I am female. 30 now. In my 20's, I never had a problem with intimacy or love except that I think I was getting too much of it. You are talking to the master playa here. I played the playas. Anyway, it was only because I was kinda pretty. Had nothing to do with my social skills. Also, men who sleep around a lot tend to fall in love with a woman who won't sleep with them, so that's how i played the playa's.

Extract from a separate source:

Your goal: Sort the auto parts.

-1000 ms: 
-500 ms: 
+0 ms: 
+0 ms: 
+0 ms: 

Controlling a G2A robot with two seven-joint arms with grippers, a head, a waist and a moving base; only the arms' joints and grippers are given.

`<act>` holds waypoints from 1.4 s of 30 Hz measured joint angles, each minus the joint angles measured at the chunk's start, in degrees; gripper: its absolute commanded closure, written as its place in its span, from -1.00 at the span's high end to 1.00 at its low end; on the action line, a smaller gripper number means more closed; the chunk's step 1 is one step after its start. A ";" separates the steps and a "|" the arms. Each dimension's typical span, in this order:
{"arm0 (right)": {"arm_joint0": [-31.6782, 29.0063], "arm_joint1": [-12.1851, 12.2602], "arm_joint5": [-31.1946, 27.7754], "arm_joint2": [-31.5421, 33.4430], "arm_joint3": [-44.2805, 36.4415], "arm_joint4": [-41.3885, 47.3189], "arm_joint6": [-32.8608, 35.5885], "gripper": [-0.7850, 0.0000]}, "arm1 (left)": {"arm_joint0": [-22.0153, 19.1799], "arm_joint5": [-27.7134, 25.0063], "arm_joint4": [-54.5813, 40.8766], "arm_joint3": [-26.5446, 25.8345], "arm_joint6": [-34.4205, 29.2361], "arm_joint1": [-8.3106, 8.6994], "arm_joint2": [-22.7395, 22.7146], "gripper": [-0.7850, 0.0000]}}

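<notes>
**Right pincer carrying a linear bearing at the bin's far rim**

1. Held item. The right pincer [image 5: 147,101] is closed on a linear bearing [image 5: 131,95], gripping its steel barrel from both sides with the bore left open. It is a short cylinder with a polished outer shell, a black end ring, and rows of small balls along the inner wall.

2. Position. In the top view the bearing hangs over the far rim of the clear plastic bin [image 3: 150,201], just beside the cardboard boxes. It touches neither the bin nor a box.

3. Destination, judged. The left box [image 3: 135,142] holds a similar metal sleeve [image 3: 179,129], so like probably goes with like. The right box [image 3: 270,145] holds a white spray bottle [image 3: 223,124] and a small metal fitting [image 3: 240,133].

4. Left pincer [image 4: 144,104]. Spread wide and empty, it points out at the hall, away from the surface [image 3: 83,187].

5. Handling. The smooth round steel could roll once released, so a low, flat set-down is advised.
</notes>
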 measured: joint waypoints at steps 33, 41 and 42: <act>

Now, I'm married. A couple months before I got married, I was raped, and was awake for every moment of it (he didn't slip me any drug type thing). I have lost all interest in sex since the rape. It is only a marital duty, and I look at it like doing the dishes except I am less apt to procrastinate the dishes (you don't have to act like you are enjoying doing the dishes). I don't like to cuddle like I used to either. I still like to be petted like a cat, and I still love my back rubs, but that's too much work for my husband I guess. Either way, I was active duty military when the rape occurred, and I'm only above 30% disabled with the VA Center because of the PTSD diagnosis regarding the rape, so it at least pays the rent and I can get veteran benefits I wouldn't otherwise qualify to get.
I don't care if anyone has an issue with me milking the gov't like that. The only way they learn something is to hit them where it hurts the most, their wallet. And I'm sorry, but the dude that raped me was active duty military who was obvious that something was wrong with him psychologically, and there were many complaints against him on sexual harassment as well as other rapes, and the military kept handing him rank instead of stamping him psycho and sending him home. Thanks to my testimony, he is now stamped as a criminal instead, and now it's public about his crimes, and he has a little girl. I don't know his relationship with his baby's mamma, but I'm sure she was getting child support until my testimony reduced his rank. Anyway, the military is only starting to care about the women in it. I'm sure all the women collecting VA disability for a rape might have something to do with the new rape intervention centers they finally started to put on bases. For the military to be so obsessed with expecting from individuals the best of the best, exceeding expectations, being all they can be...you'd think they, as a whole, would be that way. Anyway, sorry, touchy subject. Yea, I'm more mad at the military for the rape (as well as myself) than I am at the rapist. I actually feel sorry for the guy. He really was a nice guy except that he couldn't take no for an answer, and it was like it just didn't register in his head that I didn't want to have sex.
Either way, I wanted to say I doubt Aspergers has nothing to do with my intimate life. Maybe I'm just a little different than the norm (aspergers norm, hah, an oxymoron) on that one.